> _WORK ORDER_:
Everything in the listing below needs restating exactly, apart from the pictures.

> _DATASET EXCERPT_:
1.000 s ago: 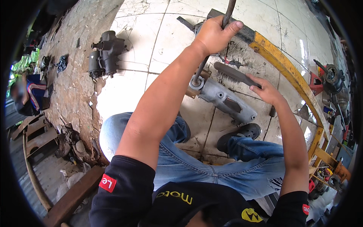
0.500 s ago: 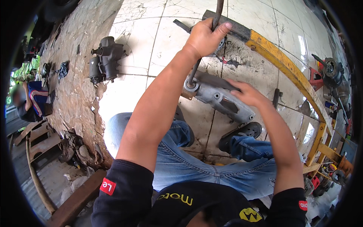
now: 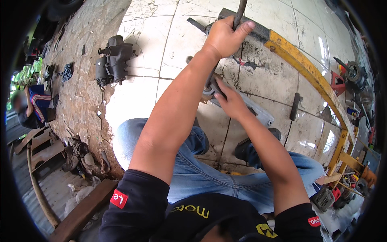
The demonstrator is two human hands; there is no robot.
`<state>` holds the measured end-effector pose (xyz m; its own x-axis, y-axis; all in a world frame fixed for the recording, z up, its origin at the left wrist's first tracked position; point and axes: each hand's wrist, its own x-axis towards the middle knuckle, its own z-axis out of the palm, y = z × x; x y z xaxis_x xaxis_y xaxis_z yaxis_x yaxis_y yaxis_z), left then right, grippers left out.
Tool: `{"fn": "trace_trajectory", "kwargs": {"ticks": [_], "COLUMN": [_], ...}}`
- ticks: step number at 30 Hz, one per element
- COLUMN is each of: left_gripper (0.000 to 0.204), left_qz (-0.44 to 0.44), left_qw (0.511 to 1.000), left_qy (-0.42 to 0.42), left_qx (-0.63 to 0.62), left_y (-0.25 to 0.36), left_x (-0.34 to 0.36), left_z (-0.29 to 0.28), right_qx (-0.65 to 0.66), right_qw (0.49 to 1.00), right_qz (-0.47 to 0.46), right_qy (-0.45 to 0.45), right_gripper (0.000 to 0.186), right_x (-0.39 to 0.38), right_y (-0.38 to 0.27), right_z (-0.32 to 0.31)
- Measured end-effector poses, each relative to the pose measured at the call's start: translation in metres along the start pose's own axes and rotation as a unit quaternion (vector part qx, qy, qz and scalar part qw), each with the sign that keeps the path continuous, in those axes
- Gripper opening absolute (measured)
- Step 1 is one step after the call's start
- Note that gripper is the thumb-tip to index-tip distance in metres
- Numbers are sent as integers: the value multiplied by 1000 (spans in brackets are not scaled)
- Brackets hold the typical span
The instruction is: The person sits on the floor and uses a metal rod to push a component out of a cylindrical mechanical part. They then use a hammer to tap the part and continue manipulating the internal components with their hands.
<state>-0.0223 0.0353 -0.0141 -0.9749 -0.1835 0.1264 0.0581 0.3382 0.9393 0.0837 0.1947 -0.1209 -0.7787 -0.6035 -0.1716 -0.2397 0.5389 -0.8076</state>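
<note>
My left hand (image 3: 226,37) is closed around a long dark metal rod (image 3: 240,11), which stands tilted. The rod's lower end meets the near-left end of a grey cast-metal housing (image 3: 264,116) on the tiles between my feet. My right hand (image 3: 231,103) is closed on a dark, elongated bar (image 3: 220,87) beside the foot of the rod. That hand and forearm cover much of the housing, and the bar's full shape is hidden. Whether the bar touches the rod I cannot tell.
A yellow metal beam (image 3: 300,52) with a dark end curves along the right. A dark-handled tool (image 3: 296,107) lies on the tiles. At left stands a black mechanical unit (image 3: 114,60). Farther left sits another person (image 3: 32,107). Assorted parts crowd the far right.
My right hand has moved left along the housing toward the rod's foot, with the dark bar. My left hand and the rod have shifted slightly right.
</note>
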Motion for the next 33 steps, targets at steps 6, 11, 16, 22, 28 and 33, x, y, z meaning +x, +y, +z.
{"fn": "trace_trajectory", "kwargs": {"ticks": [6,11,16,22,28,33], "left_gripper": [70,76,78,76,71,72], "left_qz": [-18,8,-7,-11,-28,-42], "left_qw": [1000,1000,1000,999,998,997], "left_qy": [9,8,5,15,52,61], "left_qx": [-14,20,9,29,-10,-4], "left_y": [-3,-5,-4,-3,-19,-20], "left_x": [5,7,5,8,16,13], "left_z": [-5,-1,2,5,-14,-22], "right_qx": [56,53,25,4,2,10], "right_qw": [995,992,994,990,993,993], "right_qz": [73,103,93,131,96,106], "right_qy": [-24,54,43,49,62,46], "right_gripper": [60,61,63,64,63,63], "right_x": [-104,-38,-64,-39,-89,-102], "right_y": [30,-10,-17,-28,-17,-23], "right_z": [-23,4,9,12,19,6]}}
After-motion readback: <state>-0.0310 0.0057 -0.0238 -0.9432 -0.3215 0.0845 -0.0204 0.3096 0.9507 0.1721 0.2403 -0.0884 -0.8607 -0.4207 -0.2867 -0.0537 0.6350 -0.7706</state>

> _TASK ANSWER_:
1.000 s ago: 
0.500 s ago: 
now: 
The demonstrator is two human hands; there is no robot.
`<state>` holds the measured end-effector pose (xyz m; its own x-axis, y-axis; all in a world frame fixed for the recording, z up, its origin at the left wrist's first tracked position; point and axes: each hand's wrist, its own x-axis towards the middle knuckle, its own z-axis out of the palm, y = z × x; x y z xaxis_x xaxis_y xaxis_z yaxis_x yaxis_y yaxis_z), left then right, grippers left out.
Tool: `{"fn": "trace_trajectory", "kwargs": {"ticks": [_], "COLUMN": [_], ...}}`
- ticks: step number at 30 Hz, one per element
- COLUMN is each of: left_gripper (0.000 to 0.204), left_qz (-0.44 to 0.44), left_qw (0.511 to 1.000), left_qy (-0.42 to 0.42), left_qx (-0.63 to 0.62), left_y (-0.25 to 0.36), left_x (-0.34 to 0.36), left_z (-0.29 to 0.28), right_qx (-0.65 to 0.66), right_qw (0.49 to 1.00), right_qz (-0.47 to 0.46), right_qy (-0.45 to 0.45), right_gripper (0.000 to 0.186), right_x (-0.39 to 0.38), right_y (-0.38 to 0.27), right_z (-0.32 to 0.31)
- Measured end-effector poses, each relative to the pose measured at the call's start: translation in metres along the start pose's own axes and rotation as a unit quaternion (vector part qx, qy, qz and scalar part qw), each with the sign that keeps the path continuous, in those axes
- Gripper opening absolute (measured)
- Step 1 is one step after the call's start
- Note that gripper is the thumb-tip to index-tip distance in metres
- Numbers are sent as integers: the value multiplied by 1000 (spans in brackets are not scaled)
- Brackets hold the typical span
The instruction is: The person sits on the floor and uses a metal rod to push a component out of a cylindrical mechanical part. They then use a hammer to tap the part and continue manipulating the internal components with their hands.
<state>-0.0223 0.0353 -0.0141 -0.9749 -0.1835 0.1264 0.0581 0.3382 0.9393 0.0837 0.1947 -0.1209 -0.7787 -0.6035 -0.1716 -0.2397 0.5389 -0.8076</state>
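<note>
My left hand (image 3: 226,37) is closed around a long dark metal rod (image 3: 240,11), which stands tilted. The rod's lower end meets the near-left end of a grey cast-metal housing (image 3: 264,116) on the tiles between my feet. My right hand (image 3: 231,103) is closed on a dark, elongated bar (image 3: 220,87) beside the foot of the rod. That hand and forearm cover much of the housing, and the bar's full shape is hidden. Whether the bar touches the rod I cannot tell.
A yellow metal beam (image 3: 300,52) with a dark end curves along the right. A dark-handled tool (image 3: 296,107) lies on the tiles. At left stands a black mechanical unit (image 3: 114,60). Farther left sits another person (image 3: 32,107). Assorted parts crowd the far right.
My right hand has moved left along the housing toward the rod's foot, with the dark bar. My left hand and the rod have shifted slightly right.
</note>
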Motion for the next 33 steps, targets at steps 6, 11, 16, 22, 28 and 33, x, y, z meaning +x, +y, +z.
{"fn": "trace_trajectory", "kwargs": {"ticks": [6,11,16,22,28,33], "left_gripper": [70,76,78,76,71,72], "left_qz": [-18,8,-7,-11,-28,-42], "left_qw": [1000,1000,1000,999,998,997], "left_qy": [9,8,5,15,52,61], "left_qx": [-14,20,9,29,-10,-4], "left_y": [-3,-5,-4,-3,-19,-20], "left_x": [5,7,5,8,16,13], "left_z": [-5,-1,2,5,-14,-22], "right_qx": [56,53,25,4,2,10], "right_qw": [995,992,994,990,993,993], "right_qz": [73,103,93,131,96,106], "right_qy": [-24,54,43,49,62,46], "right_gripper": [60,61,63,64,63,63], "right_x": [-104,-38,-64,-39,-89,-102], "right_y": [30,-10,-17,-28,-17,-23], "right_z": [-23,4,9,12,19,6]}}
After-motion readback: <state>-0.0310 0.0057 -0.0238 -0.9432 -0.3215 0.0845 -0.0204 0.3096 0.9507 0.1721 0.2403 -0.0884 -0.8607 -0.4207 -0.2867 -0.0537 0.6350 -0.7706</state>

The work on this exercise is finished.